ACTION ITEM:
Word for word, write out all of the data below.

DATA BELOW:
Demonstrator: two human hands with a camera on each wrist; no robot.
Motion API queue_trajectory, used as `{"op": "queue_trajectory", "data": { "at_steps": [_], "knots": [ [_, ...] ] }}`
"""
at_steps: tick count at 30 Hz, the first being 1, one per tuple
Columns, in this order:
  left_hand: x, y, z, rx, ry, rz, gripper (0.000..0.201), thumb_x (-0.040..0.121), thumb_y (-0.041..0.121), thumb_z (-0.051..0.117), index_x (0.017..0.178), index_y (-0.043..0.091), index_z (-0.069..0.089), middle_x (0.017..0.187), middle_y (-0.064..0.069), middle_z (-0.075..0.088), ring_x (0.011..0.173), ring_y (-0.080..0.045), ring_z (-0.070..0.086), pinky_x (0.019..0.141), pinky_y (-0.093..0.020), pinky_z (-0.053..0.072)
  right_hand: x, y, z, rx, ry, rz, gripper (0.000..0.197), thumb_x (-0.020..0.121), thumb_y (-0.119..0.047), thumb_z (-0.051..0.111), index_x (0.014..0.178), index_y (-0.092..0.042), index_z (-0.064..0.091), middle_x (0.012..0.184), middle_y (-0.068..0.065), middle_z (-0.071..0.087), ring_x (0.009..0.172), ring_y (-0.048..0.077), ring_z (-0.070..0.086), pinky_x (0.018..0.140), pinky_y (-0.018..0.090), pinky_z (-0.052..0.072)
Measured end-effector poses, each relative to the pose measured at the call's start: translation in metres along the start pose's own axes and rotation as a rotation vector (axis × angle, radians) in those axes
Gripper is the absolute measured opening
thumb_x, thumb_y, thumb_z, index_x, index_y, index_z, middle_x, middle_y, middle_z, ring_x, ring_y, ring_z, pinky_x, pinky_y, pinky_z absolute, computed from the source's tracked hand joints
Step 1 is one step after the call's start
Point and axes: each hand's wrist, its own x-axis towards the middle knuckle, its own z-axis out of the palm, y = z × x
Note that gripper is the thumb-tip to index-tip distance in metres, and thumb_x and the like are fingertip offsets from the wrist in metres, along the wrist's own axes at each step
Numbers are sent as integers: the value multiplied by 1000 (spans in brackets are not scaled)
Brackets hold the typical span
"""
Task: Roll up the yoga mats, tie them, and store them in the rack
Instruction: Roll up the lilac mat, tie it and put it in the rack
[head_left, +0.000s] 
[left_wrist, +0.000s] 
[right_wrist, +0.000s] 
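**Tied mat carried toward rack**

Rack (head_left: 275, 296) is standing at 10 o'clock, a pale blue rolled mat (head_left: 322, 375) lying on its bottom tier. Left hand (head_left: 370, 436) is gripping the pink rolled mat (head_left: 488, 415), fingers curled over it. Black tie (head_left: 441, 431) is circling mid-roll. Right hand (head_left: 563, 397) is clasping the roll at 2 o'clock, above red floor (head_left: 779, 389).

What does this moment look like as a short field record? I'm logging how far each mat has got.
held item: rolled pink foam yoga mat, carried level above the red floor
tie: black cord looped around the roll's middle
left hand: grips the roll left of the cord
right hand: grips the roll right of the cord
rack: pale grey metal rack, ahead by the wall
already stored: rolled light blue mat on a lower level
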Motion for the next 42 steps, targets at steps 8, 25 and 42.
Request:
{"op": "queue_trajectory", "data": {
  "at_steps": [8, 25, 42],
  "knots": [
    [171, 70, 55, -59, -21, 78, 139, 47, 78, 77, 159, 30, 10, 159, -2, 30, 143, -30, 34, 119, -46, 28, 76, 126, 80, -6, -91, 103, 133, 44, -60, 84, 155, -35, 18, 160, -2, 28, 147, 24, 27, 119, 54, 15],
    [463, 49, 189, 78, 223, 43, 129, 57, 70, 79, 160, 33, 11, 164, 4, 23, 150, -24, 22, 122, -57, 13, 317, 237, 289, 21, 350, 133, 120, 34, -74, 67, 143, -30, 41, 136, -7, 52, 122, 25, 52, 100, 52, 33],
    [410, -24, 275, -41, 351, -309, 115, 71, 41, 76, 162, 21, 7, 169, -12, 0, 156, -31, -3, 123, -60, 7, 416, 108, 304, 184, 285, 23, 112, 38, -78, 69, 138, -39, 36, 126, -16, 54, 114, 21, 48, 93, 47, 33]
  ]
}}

OUTPUT OF THE EXERCISE:
Demonstrator: two human hands with a camera on each wrist; no robot.
Motion API queue_trajectory, used as `{"op": "queue_trajectory", "data": { "at_steps": [_], "knots": [ [_, ...] ] }}`
"""
at_steps: tick count at 30 Hz, the first being 1, one per tuple
Columns, in this order:
  left_hand: x, y, z, rx, ry, rz, gripper (0.000..0.201), thumb_x (-0.040..0.121), thumb_y (-0.041..0.121), thumb_z (-0.051..0.117), index_x (0.017..0.178), index_y (-0.043..0.091), index_z (-0.069..0.089), middle_x (0.017..0.187), middle_y (-0.064..0.069), middle_z (-0.075..0.088), ring_x (0.011..0.173), ring_y (-0.080..0.045), ring_z (-0.070..0.086), pinky_x (0.019..0.141), pinky_y (-0.093..0.020), pinky_z (-0.053..0.072)
  right_hand: x, y, z, rx, ry, rz, gripper (0.000..0.197), thumb_x (-0.020..0.121), thumb_y (-0.119..0.047), thumb_z (-0.051..0.111), index_x (0.014..0.178), index_y (-0.092..0.042), index_z (-0.064..0.091), middle_x (0.012..0.184), middle_y (-0.068..0.065), middle_z (-0.071..0.087), ring_x (0.009..0.172), ring_y (-0.048..0.077), ring_z (-0.070..0.086), pinky_x (0.018..0.140), pinky_y (-0.018..0.090), pinky_z (-0.052..0.072)
Measured end-effector poses, each relative to the pose measured at the call's start: translation in metres along the start pose's own axes and rotation as a rotation vector (axis × angle, radians) in those axes
Gripper is the absolute measured opening
thumb_x, thumb_y, thumb_z, index_x, index_y, index_z, middle_x, middle_y, middle_z, ring_x, ring_y, ring_z, pinky_x, pinky_y, pinky_z absolute, computed from the source's tracked hand joints
Step 1 is one step after the call's start
Point and axes: each hand's wrist, its own x-axis towards the middle knuckle, its own z-axis out of the palm, y = z × x
Note that gripper is the thumb-tip to index-tip distance in metres, and thumb_x and the like are fingertip offsets from the wrist in metres, along the wrist's own axes at each step
Numbers are sent as integers: the value multiplied by 1000 (spans in brackets are not scaled)
Brackets hold the typical span
"""
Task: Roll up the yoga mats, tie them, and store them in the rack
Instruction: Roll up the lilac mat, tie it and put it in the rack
[head_left, +0.000s] 
[left_wrist, +0.000s] 
[right_wrist, +0.000s] 
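**Tied mat carried toward rack**

Rack (head_left: 275, 296) is standing at 10 o'clock, a pale blue rolled mat (head_left: 322, 375) lying on its bottom tier. Left hand (head_left: 370, 436) is gripping the pink rolled mat (head_left: 488, 415), fingers curled over it. Black tie (head_left: 441, 431) is circling mid-roll. Right hand (head_left: 563, 397) is clasping the roll at 2 o'clock, above red floor (head_left: 779, 389).

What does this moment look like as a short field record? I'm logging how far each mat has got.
held item: rolled pink foam yoga mat, carried level above the red floor
tie: black cord looped around the roll's middle
left hand: grips the roll left of the cord
right hand: grips the roll right of the cord
rack: pale grey metal rack, ahead by the wall
already stored: rolled light blue mat on a lower level
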Motion for the next 42 steps, targets at steps 8, 25 and 42.
Request:
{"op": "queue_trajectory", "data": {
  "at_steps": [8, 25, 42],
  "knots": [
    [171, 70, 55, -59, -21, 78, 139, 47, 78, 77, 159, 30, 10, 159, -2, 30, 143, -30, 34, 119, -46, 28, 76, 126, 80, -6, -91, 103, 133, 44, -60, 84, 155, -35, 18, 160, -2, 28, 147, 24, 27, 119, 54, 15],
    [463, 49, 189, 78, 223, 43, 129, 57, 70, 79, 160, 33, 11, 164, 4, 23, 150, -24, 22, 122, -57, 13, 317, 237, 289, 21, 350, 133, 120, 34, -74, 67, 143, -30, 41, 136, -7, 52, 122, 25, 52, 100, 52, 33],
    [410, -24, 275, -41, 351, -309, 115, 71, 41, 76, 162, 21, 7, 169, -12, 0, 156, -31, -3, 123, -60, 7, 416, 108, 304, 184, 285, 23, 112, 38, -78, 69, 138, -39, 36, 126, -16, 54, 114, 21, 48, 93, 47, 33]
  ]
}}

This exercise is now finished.